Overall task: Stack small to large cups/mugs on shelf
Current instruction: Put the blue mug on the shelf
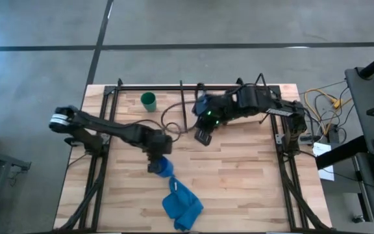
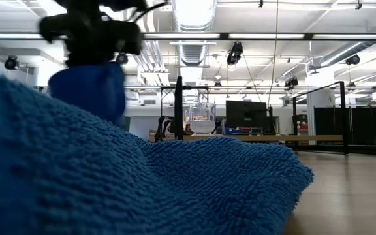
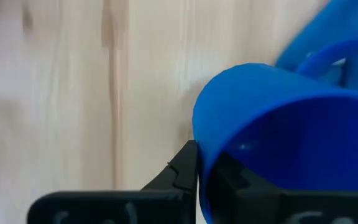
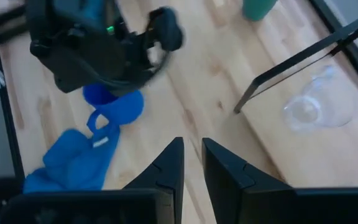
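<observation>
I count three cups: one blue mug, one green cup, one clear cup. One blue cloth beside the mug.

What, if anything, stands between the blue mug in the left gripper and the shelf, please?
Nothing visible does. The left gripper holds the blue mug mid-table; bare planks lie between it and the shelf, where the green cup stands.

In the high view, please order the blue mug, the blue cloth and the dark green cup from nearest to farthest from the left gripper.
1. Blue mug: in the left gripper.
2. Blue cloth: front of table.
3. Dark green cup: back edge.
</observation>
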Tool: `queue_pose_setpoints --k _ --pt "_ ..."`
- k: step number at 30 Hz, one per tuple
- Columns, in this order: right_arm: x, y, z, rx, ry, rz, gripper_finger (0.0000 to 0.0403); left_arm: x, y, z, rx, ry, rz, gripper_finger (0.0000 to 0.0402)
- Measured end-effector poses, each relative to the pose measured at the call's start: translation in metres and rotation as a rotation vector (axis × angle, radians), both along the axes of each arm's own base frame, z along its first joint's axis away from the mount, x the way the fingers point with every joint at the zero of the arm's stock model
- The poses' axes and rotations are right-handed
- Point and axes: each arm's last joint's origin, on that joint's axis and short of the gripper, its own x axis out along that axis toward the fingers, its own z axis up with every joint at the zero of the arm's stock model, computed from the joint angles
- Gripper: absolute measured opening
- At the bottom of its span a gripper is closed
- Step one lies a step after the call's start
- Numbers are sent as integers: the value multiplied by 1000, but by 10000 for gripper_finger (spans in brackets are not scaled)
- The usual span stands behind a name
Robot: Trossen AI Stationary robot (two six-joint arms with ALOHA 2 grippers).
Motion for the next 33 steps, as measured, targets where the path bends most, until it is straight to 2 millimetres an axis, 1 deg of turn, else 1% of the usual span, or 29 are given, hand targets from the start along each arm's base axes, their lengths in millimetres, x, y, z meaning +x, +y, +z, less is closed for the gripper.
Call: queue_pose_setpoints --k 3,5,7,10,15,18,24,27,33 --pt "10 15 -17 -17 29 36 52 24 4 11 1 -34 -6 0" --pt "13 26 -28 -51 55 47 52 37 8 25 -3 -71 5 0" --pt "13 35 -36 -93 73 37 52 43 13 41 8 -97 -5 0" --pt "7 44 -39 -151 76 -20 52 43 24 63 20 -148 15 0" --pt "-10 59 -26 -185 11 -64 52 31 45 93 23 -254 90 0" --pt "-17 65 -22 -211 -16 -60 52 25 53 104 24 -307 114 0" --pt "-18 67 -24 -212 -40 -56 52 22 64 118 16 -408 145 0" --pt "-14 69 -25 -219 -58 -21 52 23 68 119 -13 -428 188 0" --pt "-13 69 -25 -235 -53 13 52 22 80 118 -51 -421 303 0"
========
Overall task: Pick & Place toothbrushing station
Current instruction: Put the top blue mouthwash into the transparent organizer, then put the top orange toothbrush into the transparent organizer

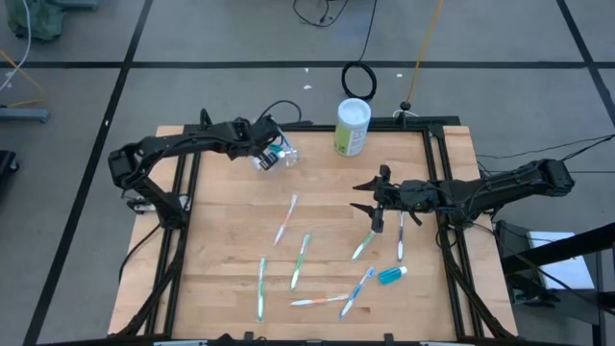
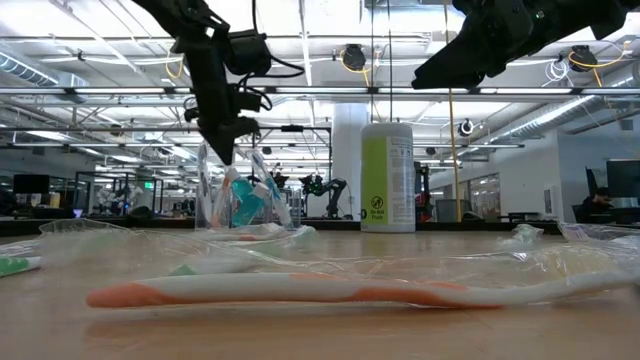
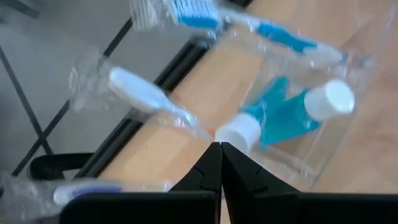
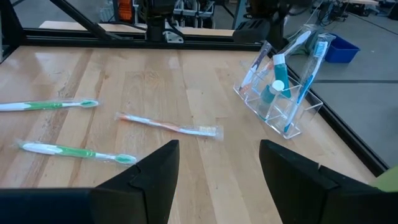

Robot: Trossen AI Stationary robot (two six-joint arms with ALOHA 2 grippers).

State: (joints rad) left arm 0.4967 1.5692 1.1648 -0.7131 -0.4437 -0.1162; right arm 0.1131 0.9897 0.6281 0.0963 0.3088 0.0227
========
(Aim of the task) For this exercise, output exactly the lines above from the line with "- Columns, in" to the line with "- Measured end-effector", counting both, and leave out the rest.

(Output of the task)
- Columns, in this order: right_arm: x, y, z, rx, ry, rz, gripper_finger (0.0000 to 0.0403); left_arm: x, y, z, rx, ry, rz, gripper_finger (0.0000 to 0.0402)
- Measured end-effector poses, each relative to the pose measured at the call's start: translation in metres and rotation as a rotation vector (axis × angle, radians), both along the axes of each arm's own base frame, z along its first joint's axis away from the mount, x the way the fingers point with every joint at the zero of the arm's stock model

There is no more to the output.